Toughening mechanism of coelacanth-fish-inspired double-helicoidal composites

Abstract The scales of coelacanth fish feature a rare double-helicoidal structure of collagenous fibrils, exhibiting great toughness. In this study, inspired by such biomaterials, engineering composite materials are designed and fabricated. Quasi-static three-point bending and Charpy impact tests are performed to evaluate their mechanical performance compared with the single-helicoidal counterparts (emulated from the Bouligand structure in Odontodactylus scyllarus). Multiple delaminations are observed in the double-helicoidal composites, which preclude tensile crack propagation and then prolong the failure displacement; meanwhile, for single-helicoidal composites, the fiber architecture at the mid-plane serves as a vital role for hindering translaminar cracks propagation across the mid-plane. The dynamic energy absorption of double-helicoidal composites can reach 163.44 kJ m−2, 26.5% greater than that of the corresponding single-helicoidal samples, which is attributed to the more complex failure modes including fiber breakage and matrix cracking that both contribute to energy absorption.

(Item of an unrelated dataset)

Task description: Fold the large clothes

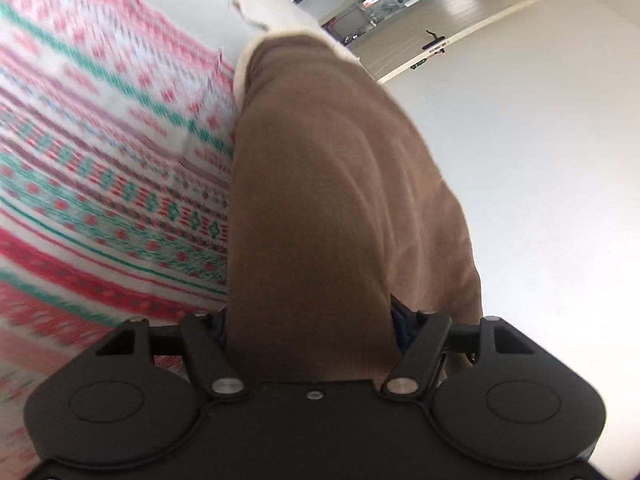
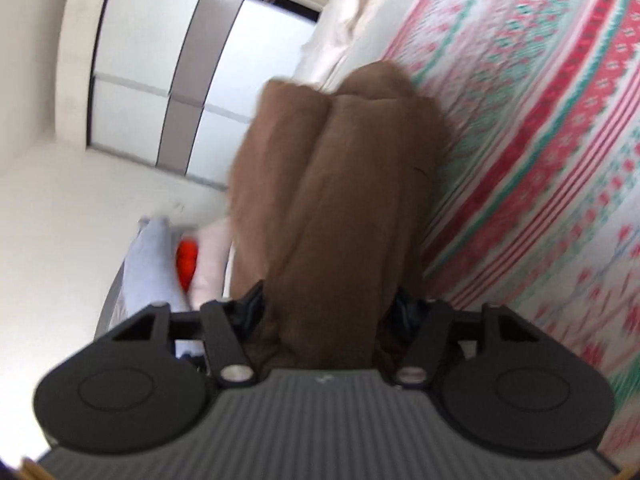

Double-helicoidal composites are not sensitive to fiber orientations on failure mode and such attribute enables more design freedoms. Additionally, the interlaminar stress is analyzed, and a greater value of the interlaminar stresses σ13 is discovered to be responsible for the delamination of double-helicoidal composites. Results reveal the underlying toughening mechanism of coelacanth-fish-inspired double-helicoidal composites and promote the next-generation impact-resistant composites design.